スパヒスーの一人が、ハーディガン大尉に注意しに来て、こう叫んだ。

「何としても取り戻さなければなりません...。」

「馭者2人が追いかけたよ。」と軍曹が答えた。

「二人、仲間に入れろ。もし、ラバがオアシスから逃げ出したら、道に迷うだろう......平原で捕まえることはできない!......」と命令した。

突風が陣地に吹きつける中、4人のスパヒスーのうち2人は、時折聞こえてくる馭者の掛け声に導かれるように、空き地の方向へ駆け出していった。

雷や閃光の強さは衰えなかったが、突風が急に収まり、風も雨も弱くなった。しかし、闇は深く、閃光に照らされて自分の姿が見えるだけである。

技師とハーディガン大尉がテントから出てきて、フランソワ氏、軍曹、野営地に残っていたスパヒスーの二人がそれに続いた。

言うまでもなく、夜遅くまで続くであろう嵐の激しさを考えると、ヴィレット中尉の帰還を当てにする必要はなかった。
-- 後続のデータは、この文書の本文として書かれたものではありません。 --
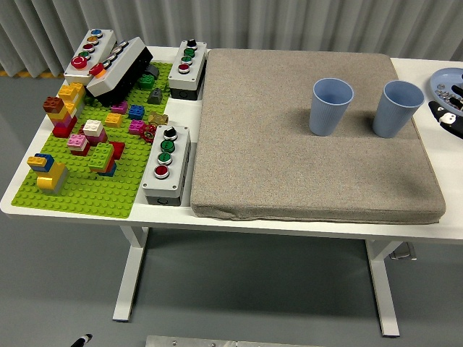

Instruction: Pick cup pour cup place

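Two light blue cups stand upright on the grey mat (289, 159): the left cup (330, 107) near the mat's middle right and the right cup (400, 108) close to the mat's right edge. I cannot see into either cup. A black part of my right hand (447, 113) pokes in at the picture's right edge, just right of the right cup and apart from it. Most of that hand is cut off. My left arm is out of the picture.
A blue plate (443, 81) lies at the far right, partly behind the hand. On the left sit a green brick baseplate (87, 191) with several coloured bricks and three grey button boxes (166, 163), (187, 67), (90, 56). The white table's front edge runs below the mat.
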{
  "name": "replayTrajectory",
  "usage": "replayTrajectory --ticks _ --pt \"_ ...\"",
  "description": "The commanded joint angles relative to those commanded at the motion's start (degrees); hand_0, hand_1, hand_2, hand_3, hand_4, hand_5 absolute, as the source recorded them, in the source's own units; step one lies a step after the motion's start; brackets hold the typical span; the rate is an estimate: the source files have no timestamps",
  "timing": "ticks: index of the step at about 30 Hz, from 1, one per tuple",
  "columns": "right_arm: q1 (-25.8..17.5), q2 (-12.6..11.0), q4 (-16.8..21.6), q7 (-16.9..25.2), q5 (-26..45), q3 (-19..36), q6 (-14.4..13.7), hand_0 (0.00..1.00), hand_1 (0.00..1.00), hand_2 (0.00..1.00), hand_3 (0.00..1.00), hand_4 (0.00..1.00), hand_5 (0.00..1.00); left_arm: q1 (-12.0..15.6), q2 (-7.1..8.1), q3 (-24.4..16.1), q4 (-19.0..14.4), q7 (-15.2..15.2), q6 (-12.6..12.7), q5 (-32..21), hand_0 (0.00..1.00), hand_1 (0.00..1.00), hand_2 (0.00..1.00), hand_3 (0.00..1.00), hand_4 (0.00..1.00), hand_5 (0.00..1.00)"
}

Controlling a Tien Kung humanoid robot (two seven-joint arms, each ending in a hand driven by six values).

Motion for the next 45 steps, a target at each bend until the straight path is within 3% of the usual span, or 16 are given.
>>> replayTrajectory --ticks 25,45 --pt "-1.9 -0.2 -2.71 1.73 3.72 -2.49 0.98 0.889 0.873 0.941 0.95 0.825 0.229 -0.49 -0.21 0.72 0.0 -0.02 -0.1 -0.09 0.885 0.839 0.896 0.802 0.665 0.998" --pt "0.09 0.85 -11.58 3.72 7.87 -4.12 1.91 0.889 0.873 0.941 0.949 0.824 0.224 -0.49 -0.24 3.18 0.0 -0.47 -0.15 -1.92 0.885 0.838 0.895 0.802 0.665 0.998"
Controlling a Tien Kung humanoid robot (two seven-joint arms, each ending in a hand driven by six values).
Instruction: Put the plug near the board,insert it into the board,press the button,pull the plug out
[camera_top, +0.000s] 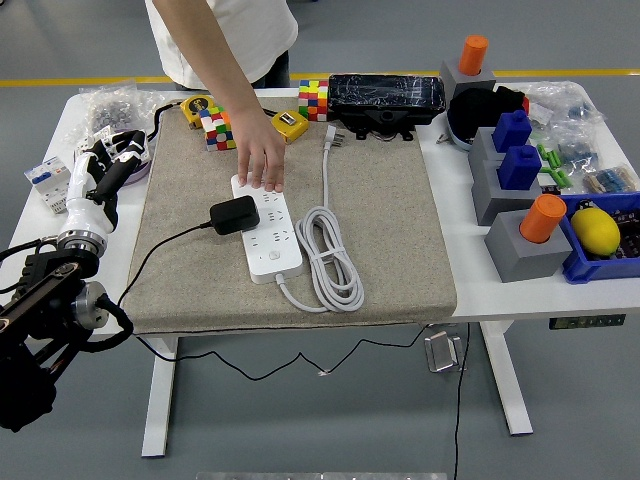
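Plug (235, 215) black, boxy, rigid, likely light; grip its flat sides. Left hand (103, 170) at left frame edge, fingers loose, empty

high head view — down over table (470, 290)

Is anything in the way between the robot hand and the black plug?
Nothing visible blocks it. The left robot hand is over the table's left edge; only bare mat lies before the black plug beside the power strip, which a person's hand holds.
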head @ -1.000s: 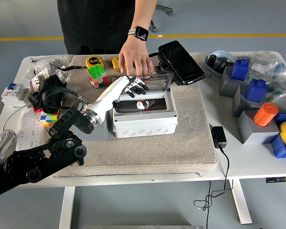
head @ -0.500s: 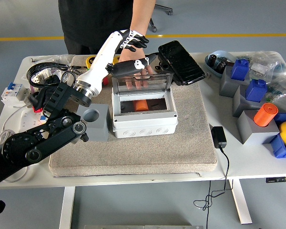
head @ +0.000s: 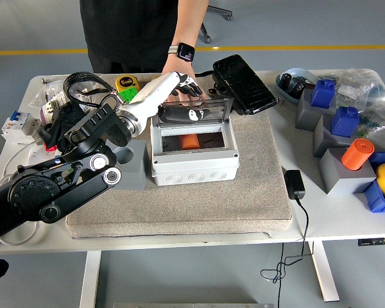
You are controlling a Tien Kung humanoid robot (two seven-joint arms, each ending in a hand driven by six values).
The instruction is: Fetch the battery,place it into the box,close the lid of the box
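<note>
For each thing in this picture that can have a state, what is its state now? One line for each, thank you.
Box: open, an orange battery lying inside.
Lid: raised, standing at the box's far edge, not closed.
Left hand: at the lid's top edge, fingers relaxed, gripping nothing.
Person's hand: resting on the mat just behind the lid, partly hidden by the robot's hand.
Right hand: not in view.

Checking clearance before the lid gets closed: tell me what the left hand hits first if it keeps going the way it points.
Probably the person's hand, which rests just beyond the left hand behind the box's raised clear lid. Depth is unclear from one view.
</note>
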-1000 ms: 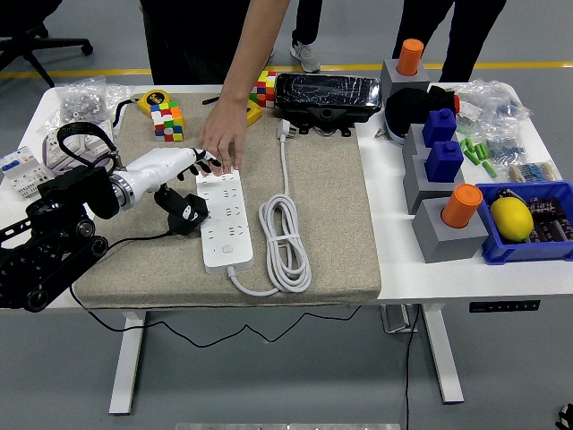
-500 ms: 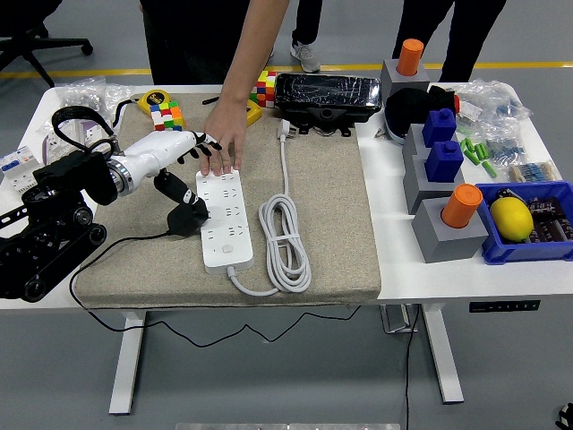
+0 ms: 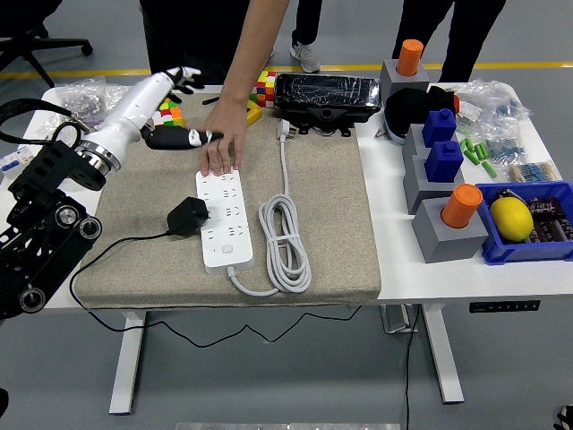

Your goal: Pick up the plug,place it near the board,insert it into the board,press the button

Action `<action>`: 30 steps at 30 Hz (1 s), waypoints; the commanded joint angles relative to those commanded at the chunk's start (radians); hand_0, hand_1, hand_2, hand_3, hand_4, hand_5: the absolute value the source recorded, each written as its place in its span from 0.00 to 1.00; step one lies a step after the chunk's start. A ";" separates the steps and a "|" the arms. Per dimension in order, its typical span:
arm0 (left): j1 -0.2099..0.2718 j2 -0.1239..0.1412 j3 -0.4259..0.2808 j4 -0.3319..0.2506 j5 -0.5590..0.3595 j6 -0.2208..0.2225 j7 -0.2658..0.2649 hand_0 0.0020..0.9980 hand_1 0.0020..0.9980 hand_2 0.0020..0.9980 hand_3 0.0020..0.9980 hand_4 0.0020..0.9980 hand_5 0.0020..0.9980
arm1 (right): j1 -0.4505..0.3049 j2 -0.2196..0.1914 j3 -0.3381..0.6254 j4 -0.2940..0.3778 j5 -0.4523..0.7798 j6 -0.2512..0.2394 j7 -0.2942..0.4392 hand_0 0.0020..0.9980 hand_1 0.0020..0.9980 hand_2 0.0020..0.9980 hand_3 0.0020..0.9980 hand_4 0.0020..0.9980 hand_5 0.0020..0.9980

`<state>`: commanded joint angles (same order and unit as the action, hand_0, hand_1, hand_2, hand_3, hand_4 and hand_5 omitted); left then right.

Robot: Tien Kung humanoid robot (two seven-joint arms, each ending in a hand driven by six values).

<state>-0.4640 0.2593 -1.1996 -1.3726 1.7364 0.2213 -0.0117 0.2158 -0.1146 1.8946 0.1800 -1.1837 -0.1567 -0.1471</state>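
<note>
Plug [image 3: 186, 215] seated at left edge of board [image 3: 224, 220], mid-mat; insertion judged done, button press outstanding. Left hand [image 3: 175, 107] raised near bench's far-left corner, fingers loosely spread, empty. Person's hand [image 3: 221, 143] steadying board's far end.

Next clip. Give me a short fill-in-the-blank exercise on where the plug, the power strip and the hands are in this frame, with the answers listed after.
1. The black plug sits at the ____ side of the white power strip.
2. A person's hand presses on the strip's ____ end.
3. The left hand is raised and holds ____.
4. The strip lies on a ____ mat.

Missing words: left; far; nothing; beige
</note>
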 joint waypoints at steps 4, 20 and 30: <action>0.081 -0.044 -0.077 -0.085 -0.061 0.157 0.028 0.95 0.98 0.93 0.91 1.00 1.00 | -0.001 0.001 0.004 0.000 -0.002 -0.001 0.002 0.78 0.72 0.72 0.75 1.00 0.91; 0.318 -0.025 -0.098 -0.261 0.143 -0.071 0.625 1.00 1.00 1.00 1.00 1.00 1.00 | -0.007 0.004 0.005 0.000 0.002 -0.001 0.003 0.78 0.72 0.72 0.75 1.00 0.92; 0.398 0.005 -0.014 -0.315 0.122 -0.241 0.657 1.00 1.00 0.99 0.99 1.00 1.00 | -0.010 0.000 0.002 0.000 0.000 -0.002 -0.001 0.78 0.72 0.72 0.75 1.00 0.92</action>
<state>-0.0661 0.2643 -1.2139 -1.6874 1.8580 -0.0194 0.6454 0.2059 -0.1145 1.8970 0.1800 -1.1833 -0.1588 -0.1481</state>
翌日、ジェリッドを通る経路が実用化されるまで、彼と部下は再び出発しないことになった。

北の方から吠え声が聞こえてきたとき、大尉と仲間たちはどんなに驚き、喜んだことだろう。

今度は間違いない。犬がオアシスに向かって走り、しかも急接近してきたのだ。

「彼だ!」軍曹が叫んだ。彼の声には見覚えがある...

「だから、ヴィレットは遠くない。」とハーディガン大尉は答えた。

確かに、忠実な動物が分遣隊に先行したとすれば、ほんの数百歩の距離だったに違いない。

その時、何の前触れもなく、30人ほどの先住民が、這うようにして陣地に飛び込んできた。大尉、技師、軍曹、フランソワ、そして二人の曹長は、お互いを認識する間もなく囲まれ、身を守る間もなく捕らえられた...その上、わずかな人数で、突然現れたこの集団に対して何ができただろうか?
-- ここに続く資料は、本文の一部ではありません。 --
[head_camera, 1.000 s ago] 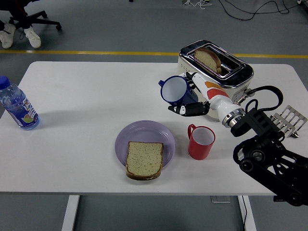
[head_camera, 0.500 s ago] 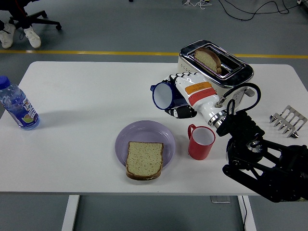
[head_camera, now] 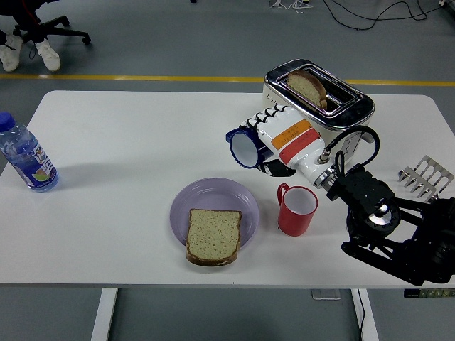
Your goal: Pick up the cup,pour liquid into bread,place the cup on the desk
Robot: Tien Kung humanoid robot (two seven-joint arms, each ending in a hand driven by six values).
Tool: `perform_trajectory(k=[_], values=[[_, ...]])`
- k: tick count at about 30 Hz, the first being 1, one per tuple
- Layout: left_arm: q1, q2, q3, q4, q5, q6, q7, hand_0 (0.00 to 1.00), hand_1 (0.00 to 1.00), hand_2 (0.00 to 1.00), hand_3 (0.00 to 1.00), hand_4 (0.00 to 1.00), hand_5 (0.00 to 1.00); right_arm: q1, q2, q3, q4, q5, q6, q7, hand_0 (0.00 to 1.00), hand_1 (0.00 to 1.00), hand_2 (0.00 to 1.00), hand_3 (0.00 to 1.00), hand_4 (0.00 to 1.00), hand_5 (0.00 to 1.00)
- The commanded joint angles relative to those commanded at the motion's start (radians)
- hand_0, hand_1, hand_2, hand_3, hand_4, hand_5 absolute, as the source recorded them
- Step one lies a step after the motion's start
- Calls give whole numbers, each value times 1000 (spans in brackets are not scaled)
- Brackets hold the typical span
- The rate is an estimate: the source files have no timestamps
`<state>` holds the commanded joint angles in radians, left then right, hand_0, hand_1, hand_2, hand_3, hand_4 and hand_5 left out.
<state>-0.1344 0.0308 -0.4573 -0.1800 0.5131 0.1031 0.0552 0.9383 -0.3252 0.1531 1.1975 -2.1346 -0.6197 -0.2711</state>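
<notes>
We are counting two cups: a blue enamel mug and a red ceramic mug. There are two bread slices, one on the round lilac plate as a brown-crusted slice, one in the chrome toaster. One plastic water bottle is standing far left, one metal rack far right. Our white right hand is clamping the blue mug, tipping it further sideways than half a second ago, mouth facing left, above the white table beyond the plate.
</notes>
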Motion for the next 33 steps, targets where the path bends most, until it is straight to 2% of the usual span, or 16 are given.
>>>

一瞬にしてすべてが略奪され、馬はメルリルのほうに引きずり込まれた。

虜囚たちは、お互いに離れ離れで、言葉も通じないまま、盆地の表面に押し出され、彼らの足跡を追ってやってきた犬が後に続いた。そして、ヴィレット中尉が陣地に到着した時には、彼らはすでに遠く離れており、朝残してきた部下も、ハリケーンの間に間違いなく逃げたであろう馬も跡形もなかった。